9. Reshaping Data#

Today, we’ll begin reshaping data. We’ll cover:

filtering
applying a function to all rows
what is tidy data
reshaping data into tidy data

First some setup:

import pandas as pd
import seaborn as sns

sns.set_theme(font_scale=2, palette='colorblind')
arabica_data_url = 'https://raw.githubusercontent.com/jldbc/coffee-quality-database/master/data/arabica_data_cleaned.csv'

9.1. Cleaning Data#

This week, we’ll be cleaning data.

Cleaning data is labor intensive and requires making subjective choices.
We’ll focus on, and assess you on, manipulating data correctly, making reasonable choices, and documenting the choices you make carefully.
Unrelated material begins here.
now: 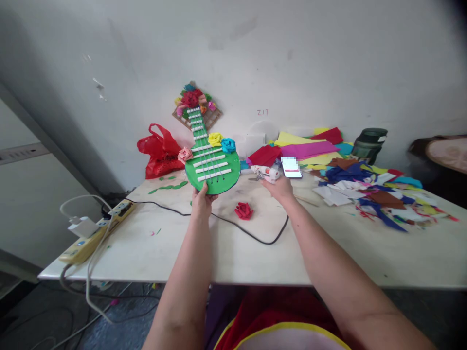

We’ll focus on the programming tools that get used in cleaning data in class

this week:

reshaping data
handling missing or incorrect values
changing the representation of information

9.2. Tidy Data#

Read in the three csv files described below and store them in a list of DataFrames.

url_base = 'https://raw.githubusercontent.com/rhodyprog4ds/rhodyds/main/data/'

datasets = ['study_a.csv','study_b.csv','study_c.csv']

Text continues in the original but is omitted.